2.2: Secondary Storage
Secondary storage is non-volatile storage used to save and store data that can be accessed repeatedly.
Secondary storage is not directly embedded on the motherboard (and possibly even external) and therefore further away from the CPU so it is slower to access then primary storage.
Storage Characteristics you should know:
CAPACITY: The maximum amount of data that can be stored on the device.
DURABILITY: The strength of the device, to last without breaking.
PORTABILITY: How easy it is to carry the device around.
ACCESS SPEED: How quickly data on the device can be read or edited.
COST: The average price it costs to purchase a storage device.
RELIABILITY: The likelihood of the device continuing to perform well over time.
A magnetic hard disk drive (HDD) is the most common form of secondary storage within desktop computers. A read/write head moves nanometres above the disk platter and uses the magnetic field of the platter to read or edit data.
An obsolete (no longer used) type of magnetic storage is a floppy disk but these have been replaced by solid state devices such as USB sticks which are much faster and have a much higher capacity.
Another type of magnetic storage that is still used is magnetic tape. Magnetic tape has a high storage capacity but data has to be accessed in order (serial access) so it is generally only used by companies to back up or archive large amounts of data.
Magnetic Storage Characteristics:
✓ - Large CAPACITY and cheaper COST per gigabyte than solid state.
X - Not DURABLE and not very PORTABLE when powered on because moving it can damage the device.
X - Slow ACCESS SPEED but faster than optical storage.
Optical storage uses a laser to project beams of light onto a spinning disc, allowing it to read data from a CD, DVD or Blu-Ray.
This makes optical storage the slowest of the four types of secondary storage.
Disc drives are traditionally internal but external disc drives can be bought for devices like laptops.
Magnetic Disks are spelled with a k and Optical Discs have a c.
Optical Storage Characteristics:
X - Low CAPACITY: 700 MB (CD), 4.7 GB (DVD), 25 GB (Blu-ray).
X - Not DURABLE because discs are very fragile and can break or scratch easily.
✓ - Discs are thin and very PORTABLE. Also very cheap to buy in bulk.
X - Optical discs have the Slowest ACCESS SPEED.
Solid State Storage
There are no moving parts in solid state storage.
SSDs (Solid State Drives) are replacing magnetic HDDs (Hard DIsk Drives) in modern computers and video game consoles because they are generally quieter, faster and use less power.
A USB flash drive (USB stick) is another type of solid state storage that is used to transport files easily because of its small size.
Memory cards, like the SD card in a digital camera or a Micro SD card in a smartphone, are another example of solid state storage.
Solid State Characteristics:
X - High CAPACITY but more expensive COST per gigabyte than magnetic.
✓ - Usually DURABLE but cheap USB sticks can snap or break.
✓ - The small size of USB sticks and memory cards mean they are very PORTABLE and can fit easily in a bag or pocket.
✓ - Solid State storage has the fastest ACCESS SPEED because they contain no moving parts.
2.2 - Secondary Storage:
1. Rank magnetic, optical and solid-state storage in terms of capacity, durability, portability, speed and cost.

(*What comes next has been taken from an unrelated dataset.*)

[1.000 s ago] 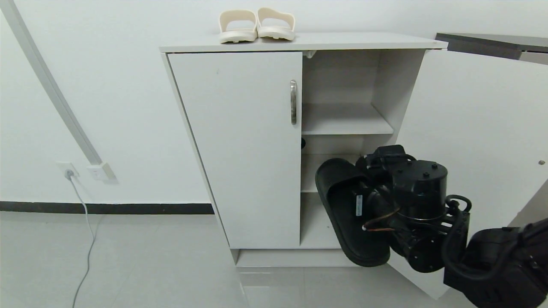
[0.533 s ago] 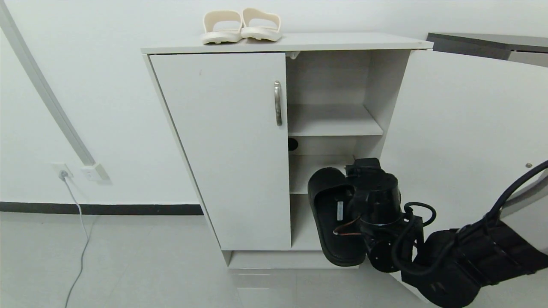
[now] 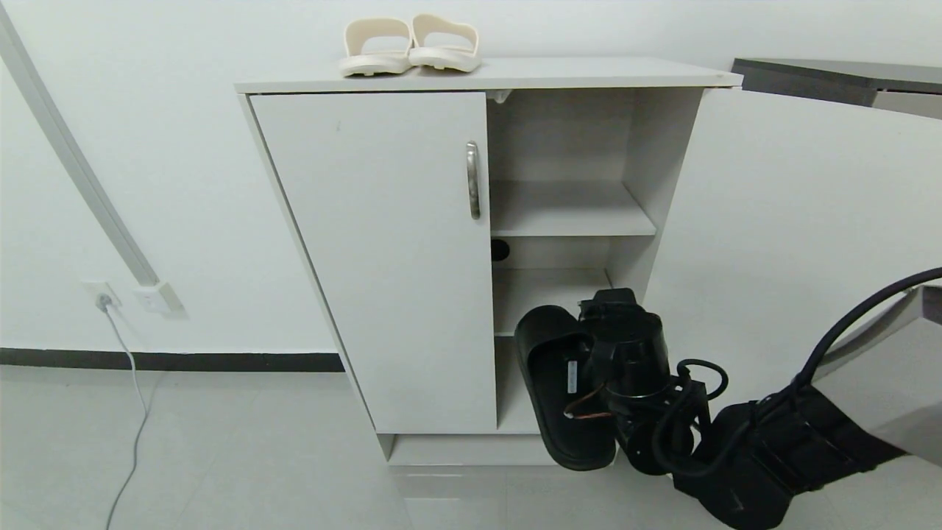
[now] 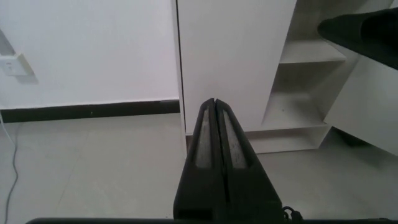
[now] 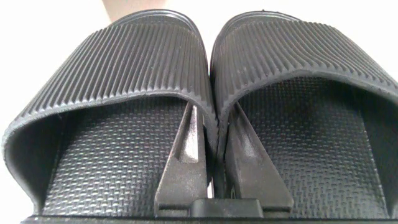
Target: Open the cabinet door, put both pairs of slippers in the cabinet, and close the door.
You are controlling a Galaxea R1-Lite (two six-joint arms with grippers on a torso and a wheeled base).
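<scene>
The white cabinet stands against the wall with its right door swung wide and its left door shut. My right gripper is shut on the black slippers, pinching the two straps together; it holds them on edge in front of the lower open compartment. A pair of cream slippers rests on the cabinet top. My left gripper is shut with nothing in it, low over the floor in front of the cabinet.
Two shelves show inside the open right half. A wall socket with a cable trailing to the floor sits at the left. A grey surface stands behind the open door. Tiled floor lies free at the left.
The head view has shifted, so the cabinet sits further left. My right arm has carried the black slippers lower and closer to the bottom compartment.
</scene>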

For example, magnetic has the highest capacity, then solid-state, then optical. This could be completed in a table. 
2. Justify which secondary storage should be used in each scenario and why it is the most appropriate:
a. Sending videos and pictures to family in Australia through the post. 
b. Storing a presentation to take into school. 
c. Storing project files with other members of a group to work on together. 
d. Backing up an old computer with thousands of files to a storage device.